Linear B preserves the form of the Greek dialect used in the Bronze Age from 1450 to 1200 B.C. It is the oldest European writing system deciphered by modern scholars. The script developed out of a Minoan Linear A script that was used by the palatial civilization that flourished on the island of Crete from 1850 to 1450 B.C. The Minoan script has not yet been decoded.

Whilte the medal salutes Bennett for his scholarly achievements, he is also known as a great teacher. After obtained his PhD at UC, Bennett took a teaching post in 1947 at Yale, leaving in 1958 for the University of Texas. He joined the University of Wisconsin (Madison) faculty in 1959 and retired in 1988.

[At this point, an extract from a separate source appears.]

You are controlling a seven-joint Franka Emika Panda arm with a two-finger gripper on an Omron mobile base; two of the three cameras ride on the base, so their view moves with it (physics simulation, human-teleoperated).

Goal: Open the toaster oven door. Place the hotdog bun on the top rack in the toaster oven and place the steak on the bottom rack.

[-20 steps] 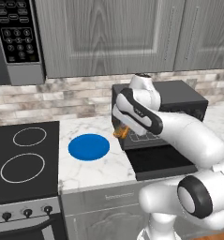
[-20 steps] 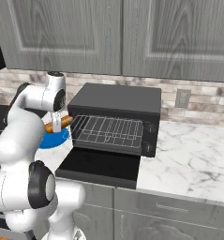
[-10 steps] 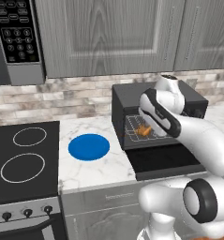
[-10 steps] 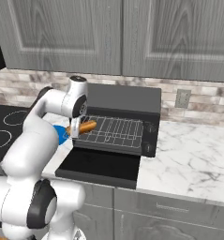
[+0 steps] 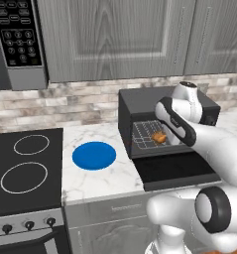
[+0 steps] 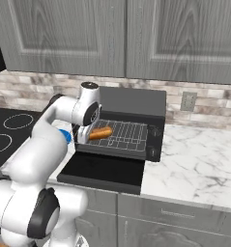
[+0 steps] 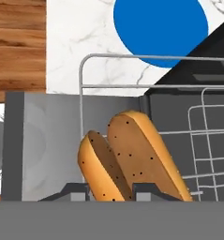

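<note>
Grey cabinets hang above a white marble counter (image 5: 97, 181) with a brick backsplash behind. On the counter sits the black toaster oven (image 6: 131, 103), its door (image 6: 105, 170) folded down flat in front. Gripper (image 7: 108, 190) is at the oven mouth, jaws narrowed and clamped on the bun (image 7: 130, 157), which pokes out between the two fingertips (image 7: 148, 191). Bun sits over the front left part of a wire rack (image 6: 124, 135) in the oven opening; can't tell which of the two racks. Blue plate (image 5: 94, 155) lies on the counter just left of the oven, bare. Stove (image 5: 23, 166) is further left of the oven, microwave (image 5: 16, 39) above it.
</note>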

Recalls Jack Davis, UC's Carl W. Blegen Professor of Greek Archaeology, "I was fortunate to study with Emmett for one year when I was myself a graduate student at UC. His seminar was the most intellectually engaging of my entire graduate career."

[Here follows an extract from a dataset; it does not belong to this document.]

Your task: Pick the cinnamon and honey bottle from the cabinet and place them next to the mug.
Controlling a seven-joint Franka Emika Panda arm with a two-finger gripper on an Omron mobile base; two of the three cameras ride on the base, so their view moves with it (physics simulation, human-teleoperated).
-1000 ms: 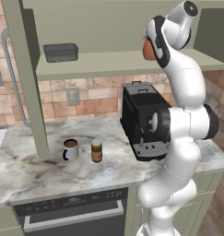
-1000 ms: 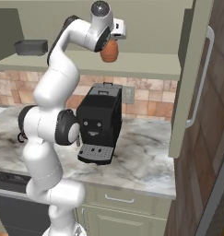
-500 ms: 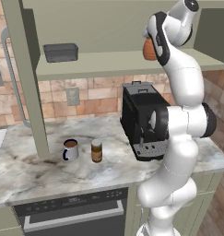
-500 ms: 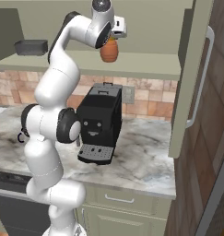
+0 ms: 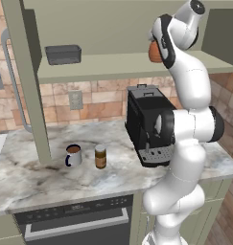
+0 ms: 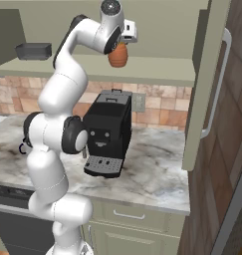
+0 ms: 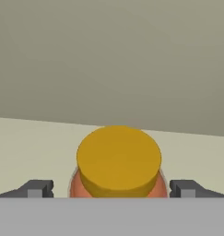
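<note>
Hand view: claw [image 7: 111, 188] spread wide, fingertips either side of the honey bottle [image 7: 119, 162]; no legible label

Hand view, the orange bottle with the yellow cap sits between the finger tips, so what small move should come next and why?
Probably lower a little further, then close. The open gripper straddles the squat orange honey bottle with the yellow cap, a fingertip on each side with gaps showing. The bottle stands on the beige cabinet shelf, while the slim brown cinnamon jar already stands beside the white mug.

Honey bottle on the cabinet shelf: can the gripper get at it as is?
Probably yes: the open gripper is right above the honey bottle, a fingertip either side of its yellow cap, nothing between.
</note>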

Just a few years ago, Bennett served as an advisory board member in the Pylos Regional Archaeological Project headed by Davis in the region around the Palace of Nestor. "He also served as a volunteer fieldwalker in field survey and worked with us in the reorganization of the storerooms that contain finds from Blegen's excavations, choosing to live and work with our graduate students and insisting that he not be treated special in any way," said Davis.

There are three other major achievements by Bennett that the AIA meadal recognizes, according to Palaima:

* His first publication, appearing in 1950 in the American Journal of Archaeology, on the Minoan fractional system. This piece of scholarship still stands as the authoritative word on the topic, even after five decades. It encouraged Ventris to persist with his studies, which had been fruitless until then.

*His 1959 publication of preliminary studies on the handwriting styles and writing characteristics found on the Linear B clay tablets from Pylos. This research into text layout, script and other characteristics broke the ground for other scholars to identify the scribes who had written the tablets and learn details of Mycenaean life. "None of the tablets had signatures, but Bennett found personal idiosyncrasies in writing and the overall organization that spawned a whole new area of research for other scholars, who were able to discover exactly which scribes wrote what, how the overall economy worked, how goods and materials were exchanged, how taxes were handled and how the palaces were organized and administered. None of that would have been possible without Emmett's original work," said Palaima.

*His founding in 1957 of the bibliographic periodical, Nestor, the primary communications vehicle for Greek prehistorians worldwide. Bennett ran Nestor solo for 20 years. Since 1995, it has operated out of the UC classics department.

Palaima was a doctoral student under Bennett at the University of Wisconsin. "I luckily got the advice when I went to graduate school to look around for a dissertation adviser I would like," said Palaima. "Emmett has always been that for me. In many cases, he was absolutely delighted that I or other scholars could find other ways of looking at things he had studied. As you know, sometimes scholars can be overly fond of their own ideas. But Bennett has always invited critical examination of his own ideas."

Added Palaima, whose only son is named after Bennett, "I think he represents, in his scholarly life, a passionate dedication to the principles of humanist research. He has transmitted that passion and deep respect to at least two other generations of scholars, to give them the basic research tools needed to study the Greek Bronze Age."

Bennett's honors prior to the Gold Medal have included The Gold Cross of the Order of Honor from the Greek government (the highest honor presented to foreigners) and the Distinquished Alumnus Award of the McMicken College of Arts and Sciences. He is an honorary councilor of the Archaeological Society of Athens.